The term agency security refers to bonds issued or guaranteed by a federal agency or those issued by a government-sponsored enterprise. Agency securities are considered low risk investments.

Explanation

In order to reduce the cost to borrow money, government sponsored agencies (GSEs) were created to serve certain sectors of the economy. This includes agencies such as the Federal Home Loan Mortgage Corporation (Freddie Mac), the Federal National Mortgage Association (Fannie Mae), the Federal Agricultural Mortgage Corporation (Farmer Mac), and the Student Loan Marketing Association (Sallie Mae).

Agency securities can be issued by a federal agency, guaranteed by an agency, or issued by a GSE. While these securities are not always backed by the full faith and credit of the United States Government, they are considered low risk investments due to an implied guarantee.
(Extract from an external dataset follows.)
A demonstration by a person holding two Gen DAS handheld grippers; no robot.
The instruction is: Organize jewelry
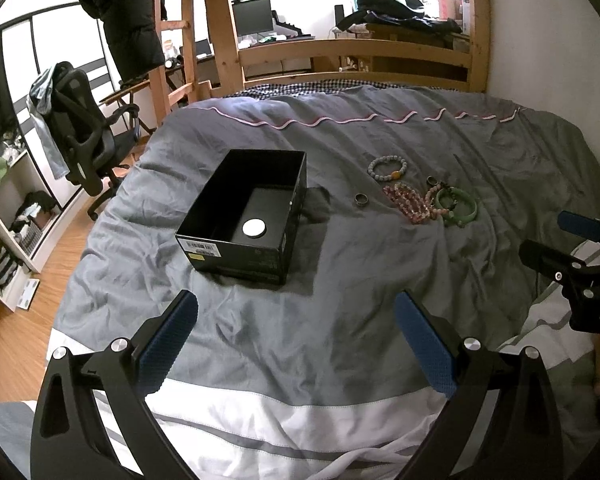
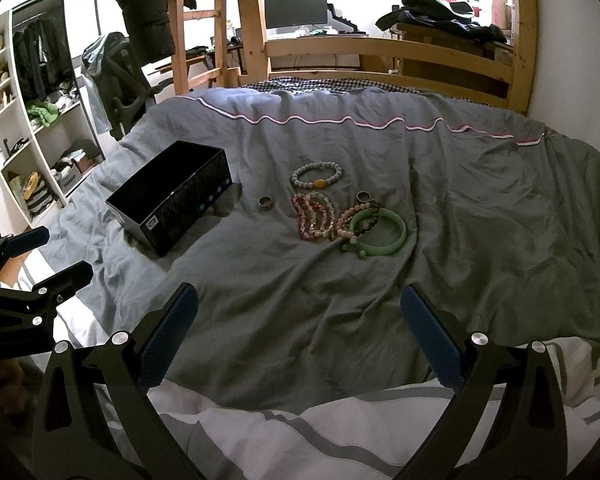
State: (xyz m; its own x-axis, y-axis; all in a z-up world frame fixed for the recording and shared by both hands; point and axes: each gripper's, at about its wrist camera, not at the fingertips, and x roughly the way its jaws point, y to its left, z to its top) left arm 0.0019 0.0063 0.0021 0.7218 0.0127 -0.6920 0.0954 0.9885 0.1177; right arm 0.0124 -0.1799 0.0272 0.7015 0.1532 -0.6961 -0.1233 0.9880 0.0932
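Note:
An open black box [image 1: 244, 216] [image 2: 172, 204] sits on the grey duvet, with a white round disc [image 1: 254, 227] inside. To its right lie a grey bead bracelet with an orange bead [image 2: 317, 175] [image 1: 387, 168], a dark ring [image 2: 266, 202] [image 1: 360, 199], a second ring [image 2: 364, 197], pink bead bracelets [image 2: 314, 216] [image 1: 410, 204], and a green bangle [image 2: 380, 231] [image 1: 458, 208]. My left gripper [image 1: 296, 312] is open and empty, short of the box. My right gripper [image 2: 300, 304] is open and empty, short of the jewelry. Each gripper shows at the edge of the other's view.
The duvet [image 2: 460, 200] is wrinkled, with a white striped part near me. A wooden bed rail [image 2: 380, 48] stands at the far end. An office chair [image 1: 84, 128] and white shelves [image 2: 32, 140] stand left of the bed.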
This implied federal backing results in very high credit ratings. This low risk of default also results in relatively low rates of interest paid to bondholders. These securities are oftentimes exempt from state and local income taxes.

Minimum investments are generally $10,000, and agency bonds typically pay a semiannual fixed coupon rate. Some notable exceptions to this rule include:

  • Step-Up Securities: callable with a coupon that steps-up over time according to a pre-established schedule.

  • Floaters / Variable Rate Securities: pay a coupon rate that adjusts periodically according to a benchmark such as T Bills.